Repeat exactly, and only, the lines from the one containing "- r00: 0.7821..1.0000" through the last line of the data below.

Records contained in a dataset
○ ○ ○ ○ ○ ○ ○
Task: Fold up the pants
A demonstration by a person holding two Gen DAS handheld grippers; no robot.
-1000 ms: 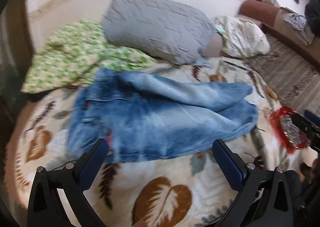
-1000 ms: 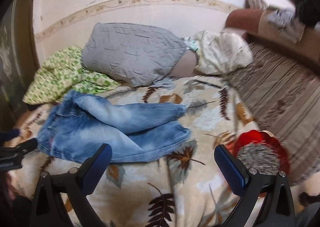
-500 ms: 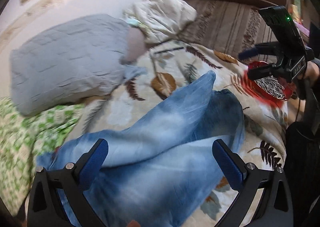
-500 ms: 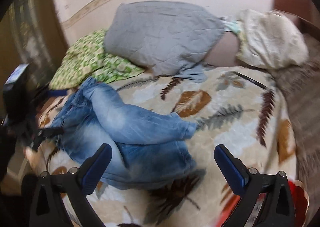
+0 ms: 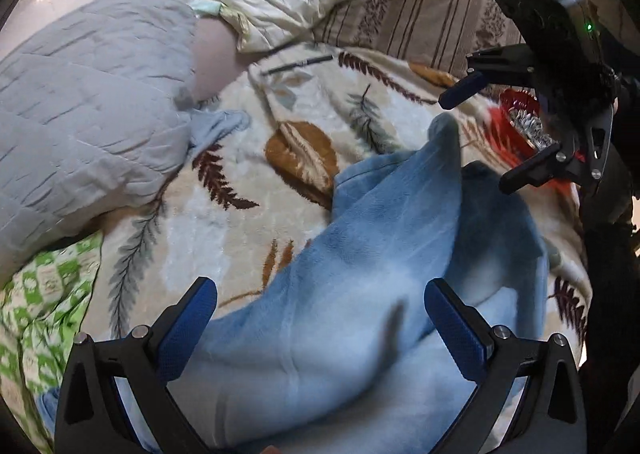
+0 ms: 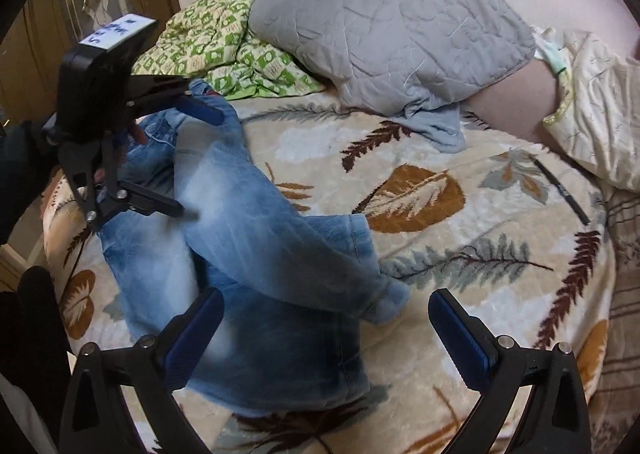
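Both grippers have closed in on the jeans [image 6: 256, 254], which lie rumpled across the lower left of the blanket [image 6: 460, 214]; a second ago each hung back. The left gripper [image 5: 320, 318] and right gripper [image 6: 324, 334] gape wide, grasping nothing, so the fold is probably only starting.

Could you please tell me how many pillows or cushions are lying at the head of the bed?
2. The grey quilted pillow rests against the wall beside the green patterned blanket; the cream pillow lies to its right. Others may be hidden.
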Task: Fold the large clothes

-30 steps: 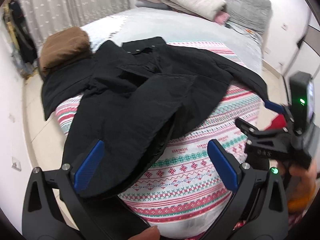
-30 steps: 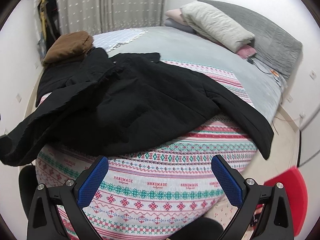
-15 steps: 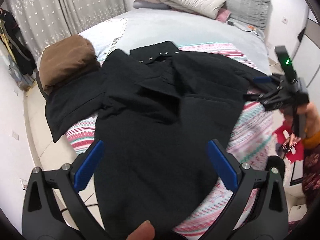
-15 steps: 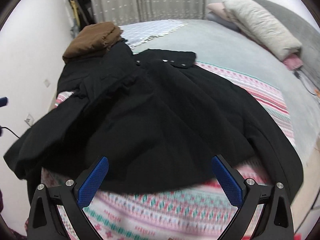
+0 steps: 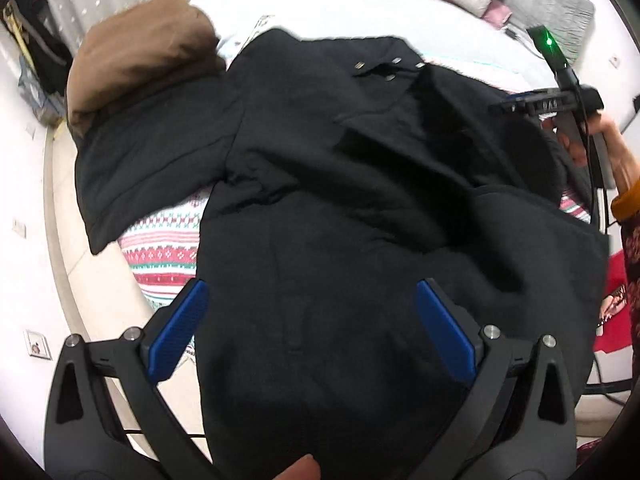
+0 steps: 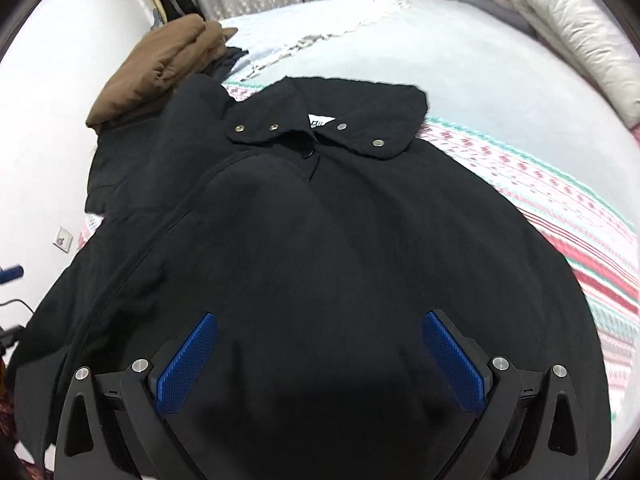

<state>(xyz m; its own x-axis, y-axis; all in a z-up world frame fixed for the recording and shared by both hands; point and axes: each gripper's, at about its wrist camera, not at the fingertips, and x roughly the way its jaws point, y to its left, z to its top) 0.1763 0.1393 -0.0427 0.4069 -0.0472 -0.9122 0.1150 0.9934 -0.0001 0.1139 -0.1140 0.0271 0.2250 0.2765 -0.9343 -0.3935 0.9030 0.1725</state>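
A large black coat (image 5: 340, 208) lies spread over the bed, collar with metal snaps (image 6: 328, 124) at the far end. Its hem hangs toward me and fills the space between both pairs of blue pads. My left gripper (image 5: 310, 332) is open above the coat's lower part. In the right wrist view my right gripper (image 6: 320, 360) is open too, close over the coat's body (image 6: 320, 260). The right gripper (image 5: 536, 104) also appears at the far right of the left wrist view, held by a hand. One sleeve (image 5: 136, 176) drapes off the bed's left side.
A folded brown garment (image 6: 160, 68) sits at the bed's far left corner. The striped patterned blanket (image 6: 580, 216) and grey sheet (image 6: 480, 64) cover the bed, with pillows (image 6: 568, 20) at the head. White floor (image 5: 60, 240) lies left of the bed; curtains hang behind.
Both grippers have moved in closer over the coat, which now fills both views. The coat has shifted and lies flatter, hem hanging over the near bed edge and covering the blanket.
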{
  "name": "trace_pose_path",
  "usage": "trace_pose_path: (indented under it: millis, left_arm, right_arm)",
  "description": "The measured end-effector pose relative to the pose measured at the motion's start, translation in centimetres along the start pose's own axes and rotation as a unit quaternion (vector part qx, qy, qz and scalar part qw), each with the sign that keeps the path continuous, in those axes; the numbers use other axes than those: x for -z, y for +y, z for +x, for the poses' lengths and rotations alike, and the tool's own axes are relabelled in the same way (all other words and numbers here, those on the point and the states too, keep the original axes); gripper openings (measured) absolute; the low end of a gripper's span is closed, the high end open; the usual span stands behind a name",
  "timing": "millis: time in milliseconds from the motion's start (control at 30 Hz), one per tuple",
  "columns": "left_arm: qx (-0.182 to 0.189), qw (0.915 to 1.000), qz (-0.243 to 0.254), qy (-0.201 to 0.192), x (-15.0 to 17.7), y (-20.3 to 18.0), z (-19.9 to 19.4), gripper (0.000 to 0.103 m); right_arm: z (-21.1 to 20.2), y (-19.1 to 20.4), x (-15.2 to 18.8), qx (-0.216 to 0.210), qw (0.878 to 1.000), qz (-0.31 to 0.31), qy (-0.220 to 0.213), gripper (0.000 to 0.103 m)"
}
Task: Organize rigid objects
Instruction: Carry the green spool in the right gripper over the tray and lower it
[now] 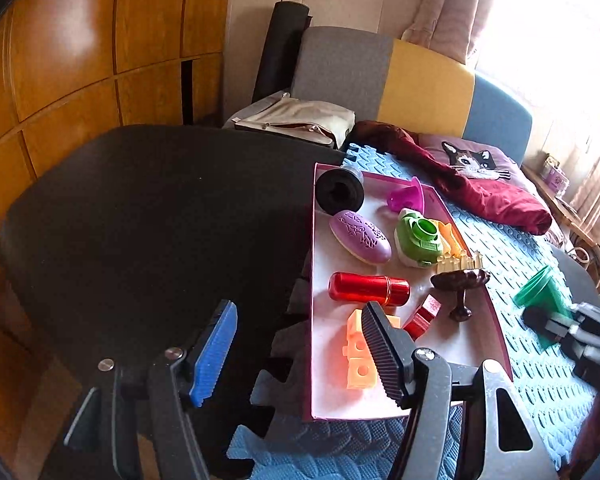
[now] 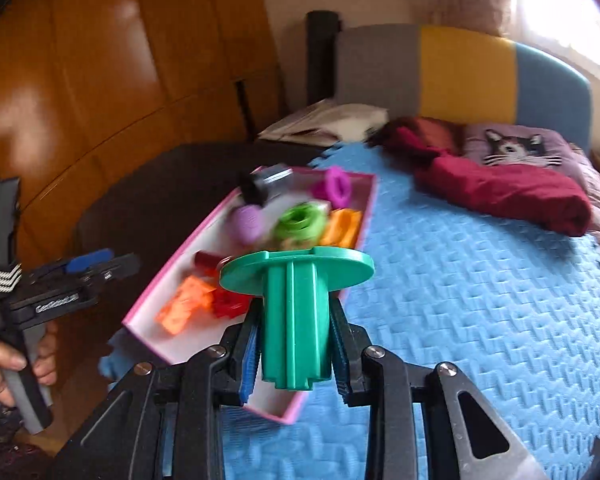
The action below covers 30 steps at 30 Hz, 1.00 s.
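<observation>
A pink-rimmed tray (image 1: pixel 496 320) lies on the blue foam mat (image 1: pixel 540 384) and holds several toys: a black roll (image 1: pixel 339 191), a purple oval (image 1: pixel 360 236), a green piece (image 1: pixel 418 238), a red cylinder (image 1: pixel 368 289), an orange block (image 1: pixel 358 360), a dark pedestal dish (image 1: pixel 460 284). My left gripper (image 1: pixel 300 348) is open and empty over the tray's near left edge. My right gripper (image 2: pixel 296 352) is shut on a green flanged spool (image 2: pixel 296 308) and holds it above the tray's (image 2: pixel 140 316) near end. The spool also shows in the left wrist view (image 1: pixel 540 292).
A black chair (image 1: pixel 140 216) stands left of the mat. A maroon cloth (image 1: pixel 480 188) and a cat cushion (image 1: pixel 476 160) lie at the back of the mat. A headboard (image 1: pixel 420 80) and a wooden wardrobe (image 1: pixel 80 40) stand behind.
</observation>
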<state>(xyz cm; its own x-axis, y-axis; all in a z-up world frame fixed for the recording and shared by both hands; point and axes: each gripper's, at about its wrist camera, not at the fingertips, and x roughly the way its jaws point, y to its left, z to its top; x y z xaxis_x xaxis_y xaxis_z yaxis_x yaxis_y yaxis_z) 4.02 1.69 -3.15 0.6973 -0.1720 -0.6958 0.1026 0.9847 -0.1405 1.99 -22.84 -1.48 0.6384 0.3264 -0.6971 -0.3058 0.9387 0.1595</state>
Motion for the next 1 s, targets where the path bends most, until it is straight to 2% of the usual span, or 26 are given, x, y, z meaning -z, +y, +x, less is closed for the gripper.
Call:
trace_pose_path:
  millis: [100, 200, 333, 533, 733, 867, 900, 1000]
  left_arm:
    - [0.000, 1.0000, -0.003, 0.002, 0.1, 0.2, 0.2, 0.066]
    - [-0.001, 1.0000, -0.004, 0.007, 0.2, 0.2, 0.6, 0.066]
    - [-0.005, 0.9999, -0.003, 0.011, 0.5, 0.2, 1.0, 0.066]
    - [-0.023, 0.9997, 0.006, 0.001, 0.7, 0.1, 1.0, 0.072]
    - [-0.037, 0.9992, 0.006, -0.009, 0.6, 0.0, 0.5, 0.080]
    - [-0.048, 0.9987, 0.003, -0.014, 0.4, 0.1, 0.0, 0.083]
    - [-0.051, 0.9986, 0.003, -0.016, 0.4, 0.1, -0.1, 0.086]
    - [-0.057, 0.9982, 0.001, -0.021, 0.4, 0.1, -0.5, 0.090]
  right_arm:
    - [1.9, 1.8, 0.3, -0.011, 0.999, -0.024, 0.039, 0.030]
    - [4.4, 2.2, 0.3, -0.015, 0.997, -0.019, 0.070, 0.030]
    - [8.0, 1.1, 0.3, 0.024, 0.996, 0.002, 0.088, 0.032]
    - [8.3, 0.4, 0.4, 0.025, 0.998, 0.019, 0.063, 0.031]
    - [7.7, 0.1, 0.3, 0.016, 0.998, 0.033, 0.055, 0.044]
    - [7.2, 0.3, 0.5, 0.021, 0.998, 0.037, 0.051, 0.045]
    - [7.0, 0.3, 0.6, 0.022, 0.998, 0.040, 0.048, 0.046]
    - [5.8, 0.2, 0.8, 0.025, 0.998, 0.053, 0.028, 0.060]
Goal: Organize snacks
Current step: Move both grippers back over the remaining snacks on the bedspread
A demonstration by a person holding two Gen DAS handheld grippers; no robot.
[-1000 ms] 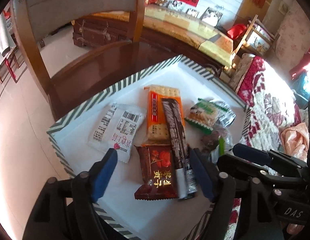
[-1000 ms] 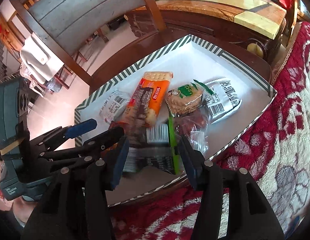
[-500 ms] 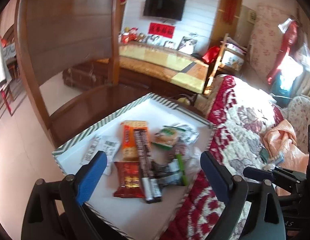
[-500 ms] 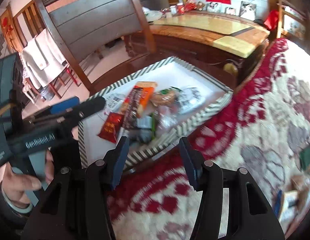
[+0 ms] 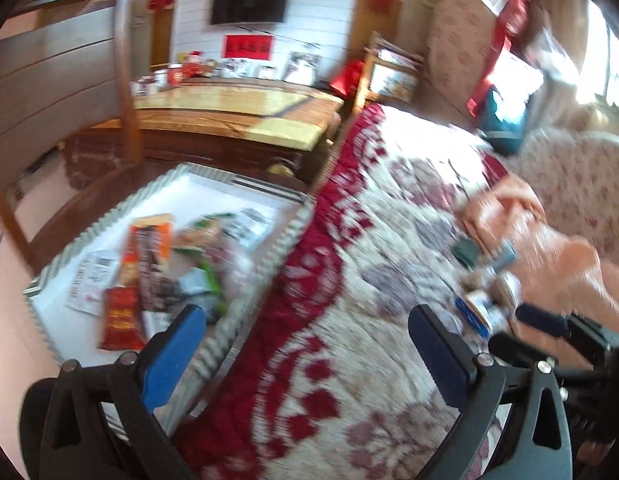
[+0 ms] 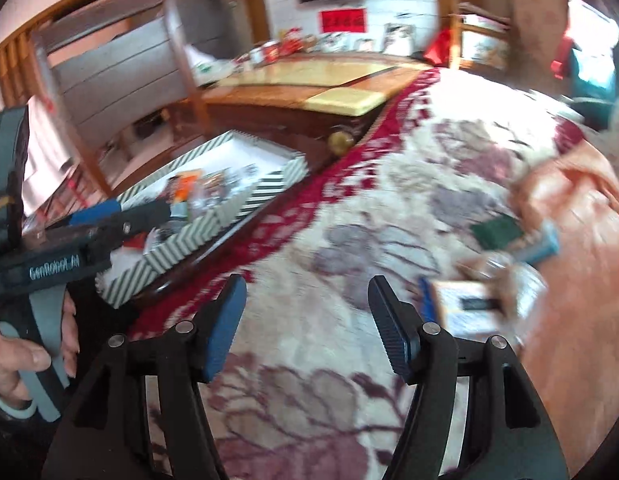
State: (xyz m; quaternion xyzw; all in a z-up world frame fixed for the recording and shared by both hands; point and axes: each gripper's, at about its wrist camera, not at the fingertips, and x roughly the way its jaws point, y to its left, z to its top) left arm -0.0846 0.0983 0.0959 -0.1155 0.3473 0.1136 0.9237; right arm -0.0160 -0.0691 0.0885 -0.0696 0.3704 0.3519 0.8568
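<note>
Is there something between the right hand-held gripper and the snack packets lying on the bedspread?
Nothing visible. The right hand-held gripper is open, and only bare floral bedspread lies between it and the loose snack packets to its right, beside the orange cloth.

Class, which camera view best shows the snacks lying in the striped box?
The left wrist view: it looks down into the striped box, so the snacks show spread out, though blurred. In the right wrist view the box wall and the left gripper hide most of them.
</note>
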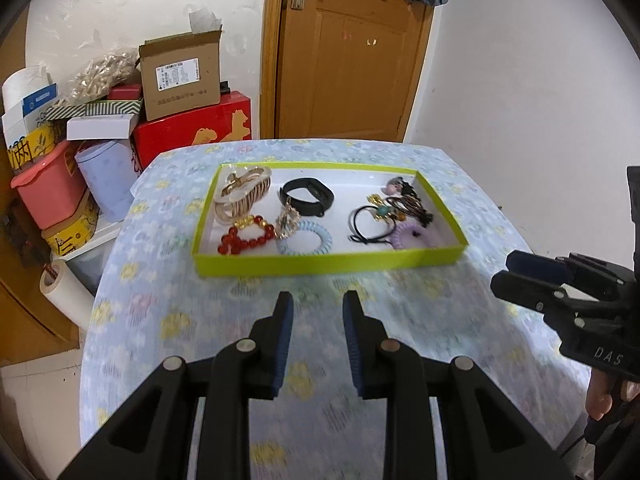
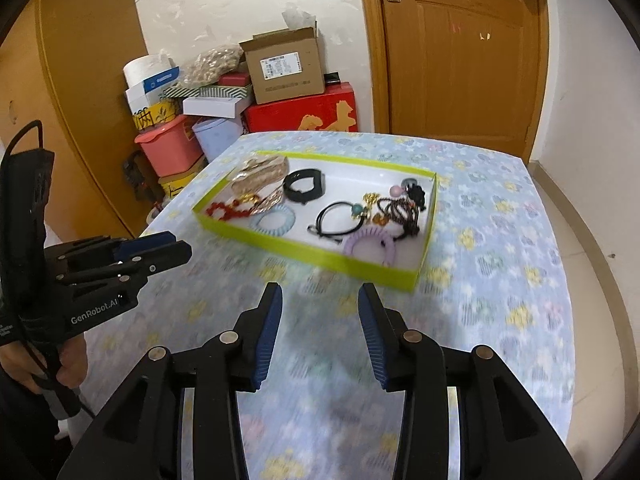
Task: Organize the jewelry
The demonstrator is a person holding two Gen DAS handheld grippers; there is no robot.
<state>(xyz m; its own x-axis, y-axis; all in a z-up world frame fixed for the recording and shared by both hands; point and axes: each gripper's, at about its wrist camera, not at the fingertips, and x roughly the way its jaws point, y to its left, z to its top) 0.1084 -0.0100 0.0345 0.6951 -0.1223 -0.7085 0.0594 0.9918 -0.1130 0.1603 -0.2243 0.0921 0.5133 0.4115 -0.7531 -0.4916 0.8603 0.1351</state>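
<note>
Hovering above the counter (image 1: 168, 312), left tongs (image 1: 316, 300) and right tongs (image 2: 320, 292) are gaping apart, gripping nothing; jewelry is lying in the green tray (image 1: 320, 262) beyond them.

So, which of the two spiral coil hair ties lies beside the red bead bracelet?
The light blue spiral hair tie; the lilac spiral hair tie lies toward the other end.

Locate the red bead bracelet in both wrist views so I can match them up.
Left wrist view: the red bead bracelet lies in the near left corner of the green tray, left of the light blue coil hair tie.
Right wrist view: it sits at the tray's left end, upper left of the same coil tie.
Shared landmark: the black band mid-tray.
</note>
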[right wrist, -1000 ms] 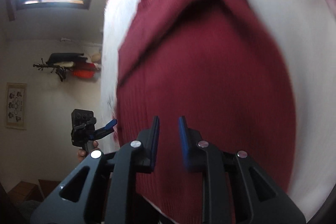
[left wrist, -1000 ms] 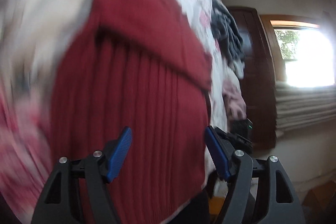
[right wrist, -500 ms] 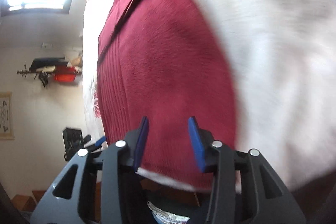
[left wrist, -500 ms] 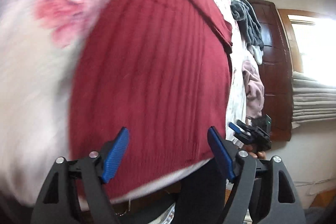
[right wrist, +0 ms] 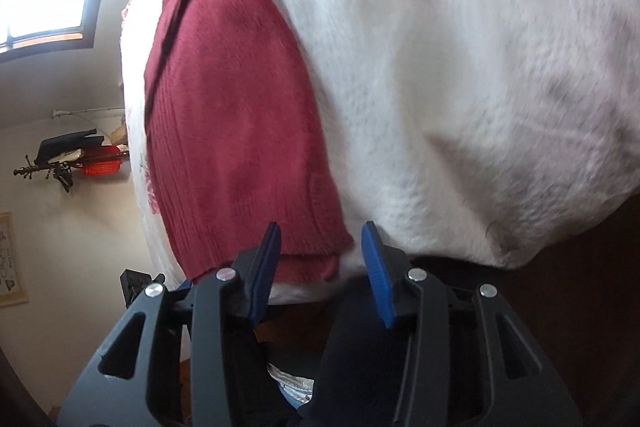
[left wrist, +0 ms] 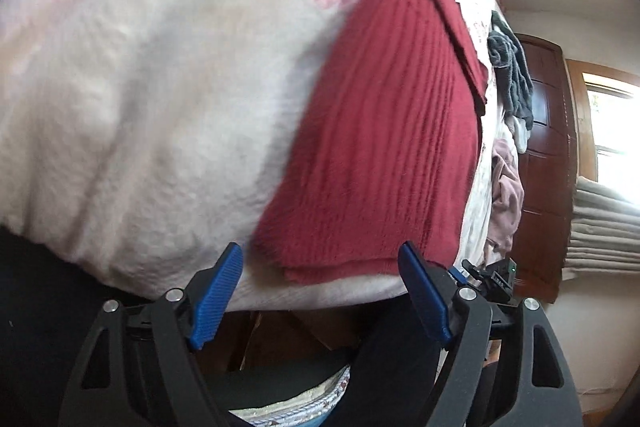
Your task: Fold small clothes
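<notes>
Both tongs open and empty at the near edge of a folded red knit on a pale bed.

Left gripper [left wrist: 320,291] spread wide, holding nothing, blue pads [left wrist: 216,295] at 6 o'clock, just short of the red ribbed sweater [left wrist: 384,131]. Right gripper [right wrist: 320,267] likewise parted and empty, straddling the sweater's near corner [right wrist: 240,131] at 6 o'clock without clear contact. Sweater lay flat on a fuzzy white blanket [left wrist: 140,87], already doubled, two layers showing at the near hem, collar end far off toward 12 o'clock. Judged soft, light, limp and non-slippery; best pinched through both layers at the two near corners. Both tools held low at the bed edge, pointed forward across the cloth. More clothes [left wrist: 512,83] heaped toward 2 o'clock beyond.
</notes>
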A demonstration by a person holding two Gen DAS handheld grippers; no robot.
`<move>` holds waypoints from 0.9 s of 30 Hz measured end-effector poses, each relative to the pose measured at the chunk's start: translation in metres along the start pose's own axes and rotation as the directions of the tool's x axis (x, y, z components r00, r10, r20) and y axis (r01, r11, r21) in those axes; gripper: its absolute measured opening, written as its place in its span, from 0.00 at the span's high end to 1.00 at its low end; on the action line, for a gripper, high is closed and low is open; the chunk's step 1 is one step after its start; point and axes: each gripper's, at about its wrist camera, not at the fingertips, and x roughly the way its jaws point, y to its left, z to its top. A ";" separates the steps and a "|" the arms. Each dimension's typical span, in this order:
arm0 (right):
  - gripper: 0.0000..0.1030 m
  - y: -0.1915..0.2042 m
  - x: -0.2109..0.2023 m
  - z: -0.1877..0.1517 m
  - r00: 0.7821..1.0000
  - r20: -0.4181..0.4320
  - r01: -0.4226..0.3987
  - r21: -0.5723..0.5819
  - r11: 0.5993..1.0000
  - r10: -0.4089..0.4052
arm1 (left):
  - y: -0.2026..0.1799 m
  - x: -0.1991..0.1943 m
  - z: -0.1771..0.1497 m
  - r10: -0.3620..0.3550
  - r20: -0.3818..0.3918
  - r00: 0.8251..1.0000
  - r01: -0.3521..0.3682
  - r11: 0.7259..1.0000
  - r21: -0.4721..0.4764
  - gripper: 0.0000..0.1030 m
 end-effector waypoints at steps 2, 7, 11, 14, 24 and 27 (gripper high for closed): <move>0.59 -0.001 0.005 -0.002 1.000 -0.010 0.001 0.000 1.000 -0.001 | 0.008 0.001 0.001 -0.009 -0.008 1.000 0.009 1.000 -0.017 0.22; 0.56 0.002 0.010 -0.002 1.000 -0.019 0.006 -0.007 1.000 -0.007 | 0.010 0.007 0.004 -0.016 -0.019 1.000 0.016 0.999 -0.031 0.21; 0.56 0.012 0.015 -0.001 1.000 -0.026 0.004 -0.025 1.000 -0.004 | 0.001 0.012 0.007 -0.019 -0.034 0.999 0.018 1.000 -0.020 0.21; 0.56 0.015 0.016 -0.003 1.000 -0.029 0.009 -0.034 0.999 -0.010 | -0.009 0.016 0.010 -0.022 -0.048 0.999 0.022 1.000 -0.001 0.21; 0.67 0.009 0.022 -0.002 0.998 -0.054 -0.015 -0.012 1.000 0.014 | -0.014 0.032 0.012 0.020 -0.091 0.996 -0.019 1.000 0.005 0.85; 0.83 0.005 0.022 -0.002 0.998 -0.058 -0.034 0.002 0.999 0.035 | -0.012 0.030 0.010 0.005 -0.076 0.997 -0.006 1.000 -0.010 0.92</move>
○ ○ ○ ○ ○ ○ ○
=== TASK OUTPUT ===
  - r00: 0.7821..1.0000
  - r20: -0.4181..0.4320
  - r01: -0.4226..0.3987
  - r21: -0.5723..0.5819
  - r11: 0.5993..1.0000
  - r10: -0.4089..0.4052
arm1 (left):
  - y: -0.2026..0.1799 m
  - x: -0.1991..0.1943 m
  - z: -0.1771..0.1497 m
  - r10: -0.3620..0.3550
  - r20: -0.3818..0.3918
  - r00: 0.8251..1.0000
  - r01: -0.3521..0.3682
  - r11: 0.7259..1.0000
  - r21: -0.4721..0.4764
  - gripper: 0.0000..0.1030 m
 end-effector waypoints at steps 2, 7, 11, 14, 24 and 27 (gripper high for closed): <move>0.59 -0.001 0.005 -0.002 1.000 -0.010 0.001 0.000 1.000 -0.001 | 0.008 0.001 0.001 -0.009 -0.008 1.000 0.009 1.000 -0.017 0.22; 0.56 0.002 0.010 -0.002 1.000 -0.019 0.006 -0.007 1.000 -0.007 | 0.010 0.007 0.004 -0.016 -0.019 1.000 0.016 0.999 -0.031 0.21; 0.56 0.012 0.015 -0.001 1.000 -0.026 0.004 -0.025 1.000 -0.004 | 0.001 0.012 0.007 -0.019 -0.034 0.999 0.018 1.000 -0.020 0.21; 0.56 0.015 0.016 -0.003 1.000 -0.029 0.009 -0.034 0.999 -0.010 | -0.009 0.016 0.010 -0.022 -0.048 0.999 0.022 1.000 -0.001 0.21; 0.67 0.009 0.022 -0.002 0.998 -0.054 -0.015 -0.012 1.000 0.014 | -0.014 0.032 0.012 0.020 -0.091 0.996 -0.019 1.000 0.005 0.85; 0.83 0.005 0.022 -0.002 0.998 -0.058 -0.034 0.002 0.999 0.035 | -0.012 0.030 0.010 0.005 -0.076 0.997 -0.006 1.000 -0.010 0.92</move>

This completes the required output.